In the newly hatched L1 the anterior part of the hypodermis consists of a series of cylindrical syncytia linked together by desmosomes. These cylinders are numbered hyp1 to hyp7 from the mouth posteriorly (figure 12). The anterior and posterior arcades, which are historical names for the specialised hypodermis which lines the mouth (Chitwood and Chitwood, 1974), follow the same plan. hyp7 extends back on the dorsal side and encircles the body again at the anus; the midventral surface is occupied by the P cells (ventral cord blast cells). The tail is completed by three mononucleate cells (hyp8,9,11) and a binucleate cell (hyp10). All the hypodermal syncytia arise as mononucleate cells which subsequently fuse together.
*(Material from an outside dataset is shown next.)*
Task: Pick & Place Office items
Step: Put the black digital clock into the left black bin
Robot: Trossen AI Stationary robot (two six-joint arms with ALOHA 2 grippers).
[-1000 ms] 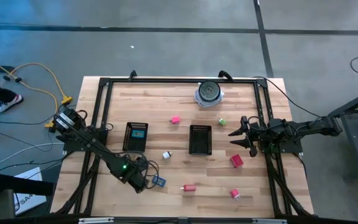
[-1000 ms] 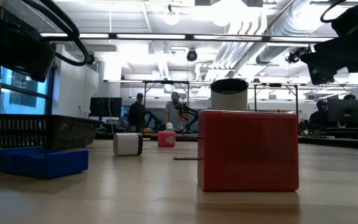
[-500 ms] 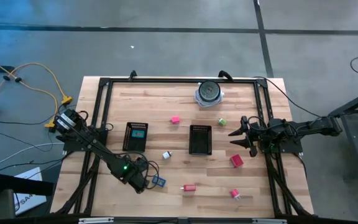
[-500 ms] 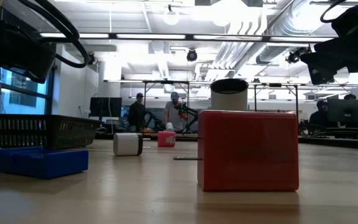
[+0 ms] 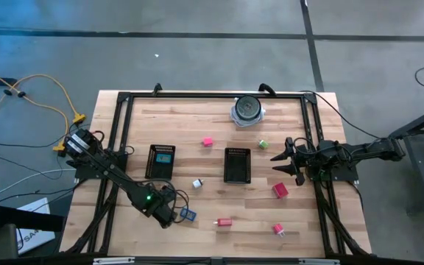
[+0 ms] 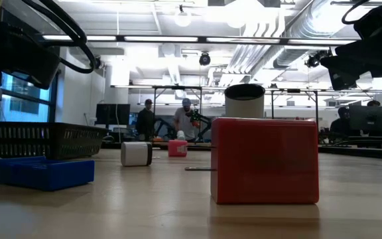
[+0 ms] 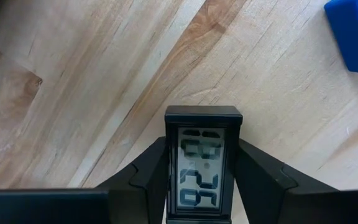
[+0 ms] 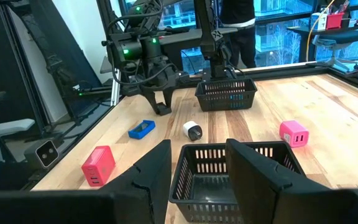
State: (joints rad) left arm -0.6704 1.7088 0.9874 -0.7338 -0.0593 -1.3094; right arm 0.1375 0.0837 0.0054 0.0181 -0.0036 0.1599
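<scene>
A small digital clock (image 7: 204, 165) is gripped in the left hand (image 7: 202, 180), just left of the blue block (image 5: 188, 215). The right hand (image 5: 284, 163), fingers spread and empty, is held right of the two mesh trays (image 5: 237, 165). Slippage could follow if the grip loosens; three red blocks (image 5: 280, 191) are counted.

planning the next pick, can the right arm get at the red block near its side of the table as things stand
Probably yes. The right gripper hangs with open, empty jaws beside the red block, and only bare table lies between them. The nearer mesh tray sits off to one side, out of the path.
</scene>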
FIG. 9. Generation of the founder cells, and a summary of cell types derived from them. Areas of circles and sectors are proportional to number of cells. Stippling represents typically ectodermal tissue and striping typically mesodermal tissue.
On each side of the animal there is a longitudinal row of specialised hypodermal cells, called seam cells (H0-H2, V1-V6, T); they remain separate from the rest of the hypodermis, and are responsible for making the lateral cuticular ridges known as alae (Singh and Sulston, 1978). All except HO are blast cells in the wild type, and even HO has been seen to divide in certain mutants (E. Hedgecock, personal communication).
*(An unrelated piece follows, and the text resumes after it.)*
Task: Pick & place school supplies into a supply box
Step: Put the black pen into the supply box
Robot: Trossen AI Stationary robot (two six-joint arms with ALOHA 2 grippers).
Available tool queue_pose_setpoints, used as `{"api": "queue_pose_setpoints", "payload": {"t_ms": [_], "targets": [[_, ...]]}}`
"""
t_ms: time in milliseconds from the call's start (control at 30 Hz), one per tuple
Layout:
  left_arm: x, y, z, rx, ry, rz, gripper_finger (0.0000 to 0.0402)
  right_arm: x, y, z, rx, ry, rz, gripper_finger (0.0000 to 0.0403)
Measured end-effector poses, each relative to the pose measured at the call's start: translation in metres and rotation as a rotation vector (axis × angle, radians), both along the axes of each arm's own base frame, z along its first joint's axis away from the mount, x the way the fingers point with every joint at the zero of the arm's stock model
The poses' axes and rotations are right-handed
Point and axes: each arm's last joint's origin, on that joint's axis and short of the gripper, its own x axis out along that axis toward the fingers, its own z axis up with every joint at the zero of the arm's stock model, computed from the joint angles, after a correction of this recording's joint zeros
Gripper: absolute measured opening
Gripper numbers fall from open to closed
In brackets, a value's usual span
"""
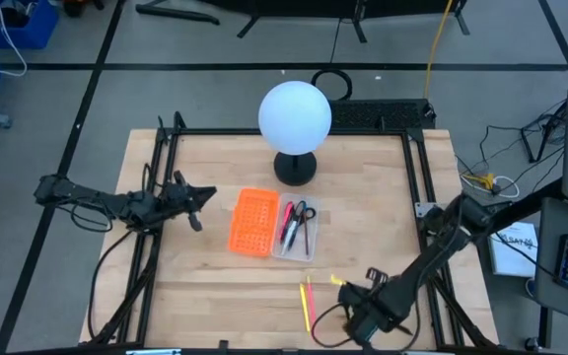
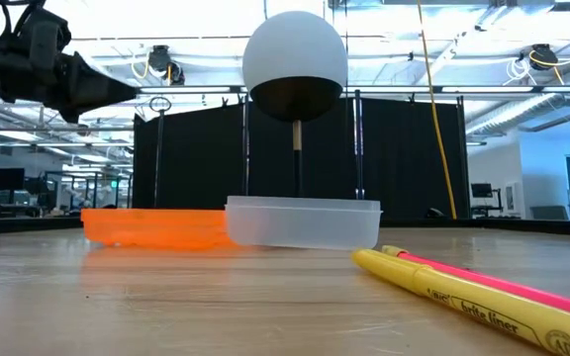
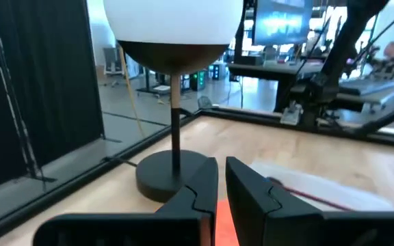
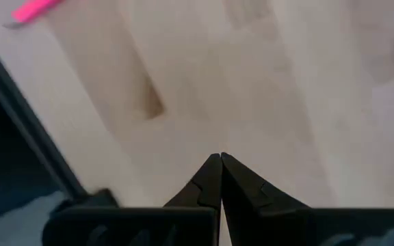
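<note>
- School supplies, high view: the yellow pen [image 1: 310, 314] and pink pen [image 1: 305, 292] lie on the table on the near side of the supply box [image 1: 296, 229], apart from it; scissors [image 1: 301, 214] already sit inside the box. The right gripper [image 1: 355, 318] is just beside the pens; the left gripper [image 1: 197, 200] hovers beyond the orange panel [image 1: 249, 222].
- Low view: you judge both pens light, stiff, smooth, likely to roll; pinch mid-barrel.
- Left wrist view: jaws stand slightly apart, empty.
- Right wrist view: jaws together, holding nothing.

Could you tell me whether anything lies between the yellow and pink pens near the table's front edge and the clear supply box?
Nothing visible does: only bare wood separates the yellow pen and pink pen from the supply box.
</note>
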Motion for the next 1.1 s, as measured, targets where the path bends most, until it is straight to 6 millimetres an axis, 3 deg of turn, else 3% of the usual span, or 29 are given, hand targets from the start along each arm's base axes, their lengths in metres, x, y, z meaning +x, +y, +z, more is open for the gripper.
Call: {"api": "queue_pose_setpoints", "payload": {"t_ms": [167, 400, 567, 767, 1100], "targets": [[0.001, -0.001, -0.003, -0.027, 0.019, -0.044, 0.0035, -0.007, 0.021, 0.001, 0.056, -0.104, -0.072, 0.0046], [0.001, -0.002, 0.0, 0.0, 0.0, -0.054, 0.0035, -0.044, 0.043, 0.001, -0.059, -0.215, -0.169, 0.0141], [0.001, -0.002, 0.001, -0.001, -0.011, -0.054, 0.0035, -0.071, 0.052, 0.0, -0.106, -0.199, -0.178, 0.0184], [0.001, -0.002, 0.001, 0.001, -0.007, -0.054, 0.0035, -0.073, 0.051, -0.006, -0.098, -0.171, -0.142, 0.0199], [0.001, -0.002, 0.0, -0.03, -0.01, -0.055, 0.0035, -0.074, 0.029, -0.046, -0.097, 0.0, -0.146, 0.0199]]}}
The location of the larger hypodermal nuclei in the L1 is shown in Figs. 13 and 14. During postembryonic development many more nuclei, generated by division of the seam cells and P cells, are added to hyp7, which comes to occupy most of the body surface. For this reason hyp7 has been called the large hypodermal syncytium.
Embryonically, the hypodermis is derived from the founder cells AB and C. The dorsal nuclei undergo a strange contralateral migration in midembryogenesis (see Migrations). The finely tapering spike of the tail is formed by a process which passes posteriorly through hyp10 and contains a bundle of filaments; the process is formed by a binucleate cell (ABp(l/r)ppppppa) which subsequently dies. The dorsal ridge of hyp7 seems to act as a storage organ during late embryogenesis; the concentration of refractile granules in it becomes more and more marked while that in the intestine diminishes.
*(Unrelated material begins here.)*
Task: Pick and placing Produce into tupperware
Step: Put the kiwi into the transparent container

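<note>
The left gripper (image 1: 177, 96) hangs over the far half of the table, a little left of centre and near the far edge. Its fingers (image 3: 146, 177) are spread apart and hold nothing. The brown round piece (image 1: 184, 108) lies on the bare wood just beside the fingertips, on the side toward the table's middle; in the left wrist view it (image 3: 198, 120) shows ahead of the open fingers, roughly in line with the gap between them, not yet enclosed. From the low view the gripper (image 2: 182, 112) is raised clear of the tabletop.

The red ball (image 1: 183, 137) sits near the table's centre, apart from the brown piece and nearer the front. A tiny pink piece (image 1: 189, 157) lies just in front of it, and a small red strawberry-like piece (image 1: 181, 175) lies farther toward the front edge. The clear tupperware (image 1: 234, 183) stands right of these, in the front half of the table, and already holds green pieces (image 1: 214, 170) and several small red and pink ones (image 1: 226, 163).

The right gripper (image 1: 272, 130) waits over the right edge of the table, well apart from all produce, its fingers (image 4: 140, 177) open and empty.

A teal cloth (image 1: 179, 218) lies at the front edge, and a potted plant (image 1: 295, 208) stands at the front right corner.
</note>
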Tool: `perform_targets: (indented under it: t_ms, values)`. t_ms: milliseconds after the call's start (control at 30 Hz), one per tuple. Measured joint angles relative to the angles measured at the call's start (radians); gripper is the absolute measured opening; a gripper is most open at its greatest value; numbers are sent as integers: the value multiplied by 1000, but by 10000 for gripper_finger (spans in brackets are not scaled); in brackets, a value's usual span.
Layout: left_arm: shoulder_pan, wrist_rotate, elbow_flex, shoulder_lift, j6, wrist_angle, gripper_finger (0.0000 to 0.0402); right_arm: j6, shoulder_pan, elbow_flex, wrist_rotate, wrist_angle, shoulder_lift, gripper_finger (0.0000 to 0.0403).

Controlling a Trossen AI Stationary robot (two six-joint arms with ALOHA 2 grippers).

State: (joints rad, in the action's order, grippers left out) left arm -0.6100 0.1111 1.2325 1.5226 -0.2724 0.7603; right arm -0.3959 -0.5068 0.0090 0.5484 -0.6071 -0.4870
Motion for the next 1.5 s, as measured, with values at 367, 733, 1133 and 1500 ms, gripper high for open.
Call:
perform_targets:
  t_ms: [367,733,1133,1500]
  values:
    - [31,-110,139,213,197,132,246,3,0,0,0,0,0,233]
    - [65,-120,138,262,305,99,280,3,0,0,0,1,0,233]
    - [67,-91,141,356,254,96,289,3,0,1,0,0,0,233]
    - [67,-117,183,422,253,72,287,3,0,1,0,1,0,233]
The pattern of generation of the postembryonic blast cells (nearly all of which are hypodermal at hatching) is more intriguing than informative. Most of the seam cells are made from ABarpp, but V3 and V5 are closely related to the P cells. The special origin of V5 is not unexpected, in view of its unique postembryonic programme (Sulston and Horvitz, 1977); on the other hand, there is no known difference in behaviour between V3 and the other seam cells. By ancestry, the P cells fall neatly into the equivalence groups previously revealed by postembryonic laser ablation (Sulston and White, 1980); embryonic laser ablations are consistent with the hypothesis that the equivalence groups are determined cell autonomously, although these experiments are not conclusive (see Cell Interaction Experiments).
FIG. 10. Contralateral migration of dorsal hypodermal nuclei. Dorsal aspect. Cell boundaries visible by Nomarski microscopy (because of surface depression) are shown as dotted lines. Numbers are to provide continuity and have no other significance. Cpapp(a/p) and Caapp(a/p) (see figure 7b) countermigrate similarly, but are only visible from the ventral side at this stage. WA editors' note: the positions of the descendants of Caaa and Cpaa are inadvertantly reversed in this fig (Loer C. et al, WBG 10(3)120).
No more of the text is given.